Procès d’une militante du Réseau Éducation Sans Frontières (RESF) poursuivie pour avoir aidé à scolariser un mineur étranger isolé placé à l’ASE : devant la carence de l’ASE qui ne procédait pas à l’inscription obligatoire à l’école de ce jeune elle avait suppléé à cette carence et s’était chargée de l’inscription.

2017
RESF dénonce sans cesse le fait que certains mineurs non accompagnés pris en charge par l’ASE et dont la minorité est étudiée ne sont pas scolarisés, et ceci parfois pendant de longs mois. Ces derniers sont hébergés dans des hôtels, privés de liens sociaux, et bénéficiant d’un accompagnement réduit au strict minimum. Cette situation leur coûte un temps précieux pour leur intégration et avenir.

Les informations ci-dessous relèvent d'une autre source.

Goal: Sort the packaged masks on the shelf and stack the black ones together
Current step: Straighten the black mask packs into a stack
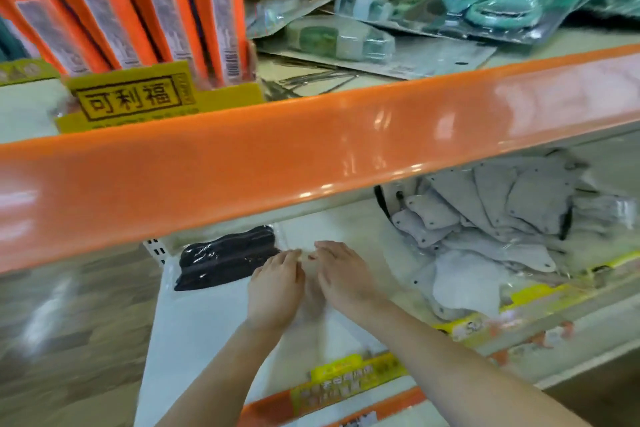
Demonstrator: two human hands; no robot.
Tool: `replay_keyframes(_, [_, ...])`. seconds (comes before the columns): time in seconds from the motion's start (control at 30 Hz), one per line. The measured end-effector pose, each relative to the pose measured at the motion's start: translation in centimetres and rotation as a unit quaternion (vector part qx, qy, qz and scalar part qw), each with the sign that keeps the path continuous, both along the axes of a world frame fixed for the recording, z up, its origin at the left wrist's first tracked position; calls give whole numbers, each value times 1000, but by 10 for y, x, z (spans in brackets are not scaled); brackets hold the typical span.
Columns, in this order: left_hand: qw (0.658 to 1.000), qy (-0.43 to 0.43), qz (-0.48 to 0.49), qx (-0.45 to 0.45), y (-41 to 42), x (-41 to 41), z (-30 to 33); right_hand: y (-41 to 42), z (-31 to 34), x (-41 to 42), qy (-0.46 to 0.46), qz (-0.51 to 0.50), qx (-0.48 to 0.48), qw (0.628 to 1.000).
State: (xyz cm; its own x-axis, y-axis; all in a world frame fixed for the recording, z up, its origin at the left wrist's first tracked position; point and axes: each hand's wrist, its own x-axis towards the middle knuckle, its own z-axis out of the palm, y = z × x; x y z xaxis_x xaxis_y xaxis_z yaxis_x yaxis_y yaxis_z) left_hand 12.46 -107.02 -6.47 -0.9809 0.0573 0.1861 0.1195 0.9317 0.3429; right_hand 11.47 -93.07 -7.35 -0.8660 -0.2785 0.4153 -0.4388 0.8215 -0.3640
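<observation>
1. The left hand and right hand lie side by side, palms down, on the lower shelf, fingers relaxed and holding nothing.
2. The black masks, in clear wrap, lie just left of the left hand, its fingertips at their edge.
3. A loose pile of grey masks sits to the right, apart from both hands.
</observation>
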Motion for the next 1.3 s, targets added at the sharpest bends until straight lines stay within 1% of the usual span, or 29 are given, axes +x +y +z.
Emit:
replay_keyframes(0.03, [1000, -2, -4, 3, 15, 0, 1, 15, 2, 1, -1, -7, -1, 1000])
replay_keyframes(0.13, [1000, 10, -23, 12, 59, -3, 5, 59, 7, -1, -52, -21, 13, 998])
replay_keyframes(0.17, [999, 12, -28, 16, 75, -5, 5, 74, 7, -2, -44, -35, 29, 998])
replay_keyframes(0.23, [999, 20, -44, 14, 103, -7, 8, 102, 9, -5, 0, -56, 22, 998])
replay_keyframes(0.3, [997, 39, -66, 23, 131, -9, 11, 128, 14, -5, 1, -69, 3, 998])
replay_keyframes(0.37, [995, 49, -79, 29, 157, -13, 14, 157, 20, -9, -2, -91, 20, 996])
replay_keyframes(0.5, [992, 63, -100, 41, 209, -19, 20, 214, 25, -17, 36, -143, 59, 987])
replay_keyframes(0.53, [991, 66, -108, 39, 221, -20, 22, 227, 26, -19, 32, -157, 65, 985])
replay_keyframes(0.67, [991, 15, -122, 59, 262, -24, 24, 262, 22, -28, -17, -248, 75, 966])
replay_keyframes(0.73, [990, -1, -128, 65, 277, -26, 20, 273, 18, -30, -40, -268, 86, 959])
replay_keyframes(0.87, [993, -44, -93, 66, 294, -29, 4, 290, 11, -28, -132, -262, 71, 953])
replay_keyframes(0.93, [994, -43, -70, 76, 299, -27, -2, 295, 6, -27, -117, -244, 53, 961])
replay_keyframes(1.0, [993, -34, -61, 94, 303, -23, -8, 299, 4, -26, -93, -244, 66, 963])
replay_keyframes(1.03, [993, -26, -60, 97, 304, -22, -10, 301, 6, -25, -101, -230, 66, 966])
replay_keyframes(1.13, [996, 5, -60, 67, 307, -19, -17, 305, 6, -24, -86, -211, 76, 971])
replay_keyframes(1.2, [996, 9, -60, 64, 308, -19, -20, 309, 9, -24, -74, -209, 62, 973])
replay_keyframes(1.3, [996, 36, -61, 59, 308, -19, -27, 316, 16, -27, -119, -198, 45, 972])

Chantal, membre du RESF Vaucluse prend l’initiative en 2017 d’ inscrire au lycée professionnel de Vedène un mineur étranger isolé, alors que ce jeune était confié à l’Aide Sociale à l’Enfance (ASE) - qui ne s’occupait pas de sa scolarisation.
Depuis, le jeune mineur étranger a poursuivi sa scolarité dans ce lycée avec succès. Ses frais de scolarité ont été pris en charge par des militant.e.s de RESF. Sa minorité, remise en cause par le Département, a finalement été reconnue par le juge des enfants saisi sur son cas. Il est maintenant en apprentissage d’un métier qui lui plaît et il a obtenu un titre de séjour.

Mais, entre temps, l’ASE allègue que la militante s’est faite passer pour la représentante légale de ce garçon et qu’elle a agi à l’insu du Conseil départemental et à son préjudice et à celui du lycée. Le Conseil départemental a porté plainte pour "usurpation de fonction".

  • TGI d’Avignon, 12 juin 2019 : Relaxe !

Presse :
Chantal [...] relaxée par le tribunal d’Avignon, France Bleue, 12 juin 2019.